Don’t believe me? Back in May, Miranda Devine defended the emails to Victorian Premier Daniel Andrews’ office protesting his support for LGBTI equality – many of which contained comments like “what prohibitions are included to ascertain that ANY child will be safe in charge of these “POOFTERS”???????” – as “perfectly reasonable”.
This idea that such comments are reasonable – which exists because many conservatives see nothing wrong with homophobia – explains why conservatives are shocked that others might suspect some of them are homophobic. David van Gend has justified to himself that he’s not homophobic – despite describing gay relationships as “degenerate” and “perversely disordered”, and LGBTI people as “sexually disturbed” – because he genuinely believes there is nothing wrong with that. He genuinely believes that’s not homophobic.
And when people contend that it is, they are accusing him of something he believes he is not guilty of. So of course he, and people like him, would become defensive and angry in response.
PUTTING US IN DANGER
It’s hilarious to see conservatives foam at the mouth like that, but there is a darker side. Their defensiveness and anger at the use of the word ‘homophobia’ has left LGBTI people in a rather vulnerable position.
If they say nothing in the face of the hatred that has been unleashed on them this year, the absence of reminders to civil society that such hatred is not okay could legitimise it in the eyes of more people.
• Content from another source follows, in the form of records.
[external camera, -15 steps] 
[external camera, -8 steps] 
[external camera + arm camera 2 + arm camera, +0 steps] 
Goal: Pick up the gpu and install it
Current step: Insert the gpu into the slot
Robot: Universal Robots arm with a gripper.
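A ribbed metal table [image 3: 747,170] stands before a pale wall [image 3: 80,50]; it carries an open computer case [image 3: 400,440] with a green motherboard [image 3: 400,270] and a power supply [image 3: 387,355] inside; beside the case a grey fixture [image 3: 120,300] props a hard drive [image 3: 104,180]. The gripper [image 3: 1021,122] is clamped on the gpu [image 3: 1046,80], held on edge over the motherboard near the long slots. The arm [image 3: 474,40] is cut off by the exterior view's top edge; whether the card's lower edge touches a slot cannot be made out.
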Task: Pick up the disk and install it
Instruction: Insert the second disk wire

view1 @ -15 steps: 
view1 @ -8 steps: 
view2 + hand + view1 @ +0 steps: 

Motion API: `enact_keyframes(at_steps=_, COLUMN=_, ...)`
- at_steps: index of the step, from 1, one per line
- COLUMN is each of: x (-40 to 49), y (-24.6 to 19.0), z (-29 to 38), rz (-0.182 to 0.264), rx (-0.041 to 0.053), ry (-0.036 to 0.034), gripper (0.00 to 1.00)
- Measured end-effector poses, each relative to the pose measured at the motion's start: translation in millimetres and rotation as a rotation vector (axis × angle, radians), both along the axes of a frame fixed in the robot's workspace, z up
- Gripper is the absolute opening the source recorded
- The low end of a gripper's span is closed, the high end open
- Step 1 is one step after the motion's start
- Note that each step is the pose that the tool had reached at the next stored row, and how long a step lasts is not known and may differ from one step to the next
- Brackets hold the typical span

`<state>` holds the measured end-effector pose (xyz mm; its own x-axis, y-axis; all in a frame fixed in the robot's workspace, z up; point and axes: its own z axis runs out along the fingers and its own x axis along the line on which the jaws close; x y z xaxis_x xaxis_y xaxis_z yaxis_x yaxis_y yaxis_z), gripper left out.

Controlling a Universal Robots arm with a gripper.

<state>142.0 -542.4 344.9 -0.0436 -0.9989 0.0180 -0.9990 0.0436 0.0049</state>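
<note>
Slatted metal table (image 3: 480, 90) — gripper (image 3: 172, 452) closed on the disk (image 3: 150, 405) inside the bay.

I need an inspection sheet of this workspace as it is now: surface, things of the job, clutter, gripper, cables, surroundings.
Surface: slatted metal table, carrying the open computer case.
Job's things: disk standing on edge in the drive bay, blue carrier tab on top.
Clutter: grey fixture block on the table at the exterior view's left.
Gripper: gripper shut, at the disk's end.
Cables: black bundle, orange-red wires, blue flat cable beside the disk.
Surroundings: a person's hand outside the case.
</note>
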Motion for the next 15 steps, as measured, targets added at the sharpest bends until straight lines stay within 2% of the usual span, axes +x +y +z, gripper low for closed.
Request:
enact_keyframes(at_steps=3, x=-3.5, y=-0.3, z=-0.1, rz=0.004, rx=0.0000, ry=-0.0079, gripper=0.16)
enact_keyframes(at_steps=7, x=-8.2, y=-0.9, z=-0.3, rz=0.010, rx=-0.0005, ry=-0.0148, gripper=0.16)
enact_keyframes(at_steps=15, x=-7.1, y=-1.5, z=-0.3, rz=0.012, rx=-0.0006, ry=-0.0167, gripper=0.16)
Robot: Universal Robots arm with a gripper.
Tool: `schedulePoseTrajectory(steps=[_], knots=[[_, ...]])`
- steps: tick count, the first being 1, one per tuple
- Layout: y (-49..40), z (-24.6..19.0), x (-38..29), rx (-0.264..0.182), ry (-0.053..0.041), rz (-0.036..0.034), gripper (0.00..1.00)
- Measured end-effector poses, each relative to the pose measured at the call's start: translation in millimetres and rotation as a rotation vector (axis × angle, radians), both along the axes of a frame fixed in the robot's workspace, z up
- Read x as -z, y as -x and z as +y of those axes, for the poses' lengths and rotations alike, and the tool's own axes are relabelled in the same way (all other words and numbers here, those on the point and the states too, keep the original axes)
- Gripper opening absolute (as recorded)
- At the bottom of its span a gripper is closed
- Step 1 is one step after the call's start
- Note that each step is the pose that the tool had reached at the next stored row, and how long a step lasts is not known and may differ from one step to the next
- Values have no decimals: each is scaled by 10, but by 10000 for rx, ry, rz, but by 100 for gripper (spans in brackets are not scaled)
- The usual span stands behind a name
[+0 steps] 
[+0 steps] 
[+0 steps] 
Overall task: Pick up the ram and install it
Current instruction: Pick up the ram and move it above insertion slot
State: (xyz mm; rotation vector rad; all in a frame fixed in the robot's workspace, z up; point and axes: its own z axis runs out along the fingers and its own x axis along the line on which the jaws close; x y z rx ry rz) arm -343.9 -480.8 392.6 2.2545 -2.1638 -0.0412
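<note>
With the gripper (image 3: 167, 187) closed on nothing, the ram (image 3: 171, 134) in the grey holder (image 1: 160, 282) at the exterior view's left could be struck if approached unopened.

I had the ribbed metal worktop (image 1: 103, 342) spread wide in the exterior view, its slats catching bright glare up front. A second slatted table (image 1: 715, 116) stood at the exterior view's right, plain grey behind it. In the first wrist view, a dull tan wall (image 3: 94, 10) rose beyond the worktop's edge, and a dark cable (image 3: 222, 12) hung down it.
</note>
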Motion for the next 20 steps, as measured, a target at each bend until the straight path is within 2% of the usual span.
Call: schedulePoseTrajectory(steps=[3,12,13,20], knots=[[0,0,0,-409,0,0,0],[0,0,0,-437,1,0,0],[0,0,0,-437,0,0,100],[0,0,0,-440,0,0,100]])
Yet if they strike back, conservatives will label them uncivil and intolerant, and such allegations will likely create more negative perceptions of LGBTI people.
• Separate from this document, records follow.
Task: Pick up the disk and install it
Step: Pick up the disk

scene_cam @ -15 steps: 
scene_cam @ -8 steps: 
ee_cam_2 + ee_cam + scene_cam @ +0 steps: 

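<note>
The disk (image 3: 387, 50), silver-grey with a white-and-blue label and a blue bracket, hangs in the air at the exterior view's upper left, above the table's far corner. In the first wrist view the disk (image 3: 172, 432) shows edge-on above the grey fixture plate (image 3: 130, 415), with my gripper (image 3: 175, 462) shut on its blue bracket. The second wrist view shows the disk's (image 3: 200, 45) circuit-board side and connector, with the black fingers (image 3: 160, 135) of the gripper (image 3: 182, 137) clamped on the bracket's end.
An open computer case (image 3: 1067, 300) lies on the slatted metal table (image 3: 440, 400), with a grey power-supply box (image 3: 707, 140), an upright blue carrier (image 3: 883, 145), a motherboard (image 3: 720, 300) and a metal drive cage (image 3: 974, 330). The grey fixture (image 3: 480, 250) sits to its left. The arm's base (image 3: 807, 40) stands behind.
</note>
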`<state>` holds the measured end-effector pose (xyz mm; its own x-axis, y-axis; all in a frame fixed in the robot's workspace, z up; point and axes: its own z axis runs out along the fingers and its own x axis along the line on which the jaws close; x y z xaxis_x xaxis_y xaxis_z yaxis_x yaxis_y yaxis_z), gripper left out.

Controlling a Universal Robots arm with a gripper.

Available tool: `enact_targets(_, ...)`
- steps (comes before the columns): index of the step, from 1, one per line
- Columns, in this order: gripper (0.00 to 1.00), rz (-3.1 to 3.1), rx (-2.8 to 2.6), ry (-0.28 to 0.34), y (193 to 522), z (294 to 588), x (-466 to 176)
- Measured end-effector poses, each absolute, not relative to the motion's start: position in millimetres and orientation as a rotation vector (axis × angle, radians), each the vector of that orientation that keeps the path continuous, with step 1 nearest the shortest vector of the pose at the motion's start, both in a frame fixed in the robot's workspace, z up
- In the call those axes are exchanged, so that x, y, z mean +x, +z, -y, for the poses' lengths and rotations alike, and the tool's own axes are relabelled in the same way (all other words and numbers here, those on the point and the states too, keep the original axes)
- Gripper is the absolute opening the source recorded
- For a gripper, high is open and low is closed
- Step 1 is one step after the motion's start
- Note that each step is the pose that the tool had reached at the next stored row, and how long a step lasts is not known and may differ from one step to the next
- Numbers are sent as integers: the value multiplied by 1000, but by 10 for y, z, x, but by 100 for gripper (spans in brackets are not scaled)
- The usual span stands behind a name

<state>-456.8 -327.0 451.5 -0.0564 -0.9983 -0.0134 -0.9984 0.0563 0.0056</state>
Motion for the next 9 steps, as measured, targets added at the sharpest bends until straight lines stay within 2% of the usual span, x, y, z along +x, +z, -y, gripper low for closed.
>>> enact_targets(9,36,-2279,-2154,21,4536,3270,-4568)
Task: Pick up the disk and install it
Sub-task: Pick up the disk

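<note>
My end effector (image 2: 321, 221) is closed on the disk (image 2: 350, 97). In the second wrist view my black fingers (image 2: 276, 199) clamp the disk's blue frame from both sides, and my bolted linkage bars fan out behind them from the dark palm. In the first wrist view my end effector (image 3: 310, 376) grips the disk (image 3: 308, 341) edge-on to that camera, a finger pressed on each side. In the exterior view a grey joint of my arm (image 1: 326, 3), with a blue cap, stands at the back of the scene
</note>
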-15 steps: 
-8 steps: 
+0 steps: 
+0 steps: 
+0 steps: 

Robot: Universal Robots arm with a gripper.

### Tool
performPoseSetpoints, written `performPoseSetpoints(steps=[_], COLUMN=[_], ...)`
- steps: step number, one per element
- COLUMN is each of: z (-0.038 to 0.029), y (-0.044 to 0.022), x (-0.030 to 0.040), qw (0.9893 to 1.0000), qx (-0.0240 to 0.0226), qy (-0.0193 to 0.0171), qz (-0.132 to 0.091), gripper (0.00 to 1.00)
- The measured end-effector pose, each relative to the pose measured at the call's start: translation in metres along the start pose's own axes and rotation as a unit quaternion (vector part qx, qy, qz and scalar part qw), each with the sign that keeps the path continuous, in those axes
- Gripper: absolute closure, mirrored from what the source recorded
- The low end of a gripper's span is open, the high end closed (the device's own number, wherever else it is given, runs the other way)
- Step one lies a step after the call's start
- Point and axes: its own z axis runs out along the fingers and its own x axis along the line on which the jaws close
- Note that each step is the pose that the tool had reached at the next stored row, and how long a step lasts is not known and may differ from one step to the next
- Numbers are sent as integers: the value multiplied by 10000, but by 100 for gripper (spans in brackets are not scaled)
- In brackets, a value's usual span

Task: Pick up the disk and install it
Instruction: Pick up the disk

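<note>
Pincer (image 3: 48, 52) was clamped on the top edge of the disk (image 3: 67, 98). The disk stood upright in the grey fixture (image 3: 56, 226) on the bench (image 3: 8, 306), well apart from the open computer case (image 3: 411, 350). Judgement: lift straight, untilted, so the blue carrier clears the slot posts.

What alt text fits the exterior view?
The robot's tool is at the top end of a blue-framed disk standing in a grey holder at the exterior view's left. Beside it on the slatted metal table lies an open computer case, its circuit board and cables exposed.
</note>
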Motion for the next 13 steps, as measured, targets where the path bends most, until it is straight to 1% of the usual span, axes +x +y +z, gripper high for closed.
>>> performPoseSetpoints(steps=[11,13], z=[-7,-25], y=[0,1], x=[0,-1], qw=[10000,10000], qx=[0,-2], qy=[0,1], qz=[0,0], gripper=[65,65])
When conservatives attempt to blacklist the word “homophobia”, they are trying to disarm LGBTI people of their one weapon against bigotry: calling it what it is.
Take the response to Orlando. Bill Shorten was right to bring it up at a debate with Malcolm Turnbull to explain the possible dangers of a plebiscite. The matter was simply too serious to ignore.
For this, he was condemned by many anti-LGBTI groups, many of which had said nothing about the murder of 49 people. Instead, they saved their outrage for their hurt feelings.
The Australian Marriage Forum, for instance, accused him of “label[ing] decent Australians as haters and try[ing] to smear them with the actions of an Islamist mass-murderer”.
If not even the massacre of 49 people by a homophobic terrorist in a gay nightclub in a liberal, Western city can be a legitimate reason for LGBTI people to ask questions about their safety – and, let’s remember, you don’t need to have 49 people murdered before you have a problem – then I think conservatives have demonstrated, quite unambiguously, that they are completely unconcerned by such horrors.
Allegations of homophobia have not placed conservatives in any dangerous position. But because of their delusions to the contrary, LGBTI people are actually in one.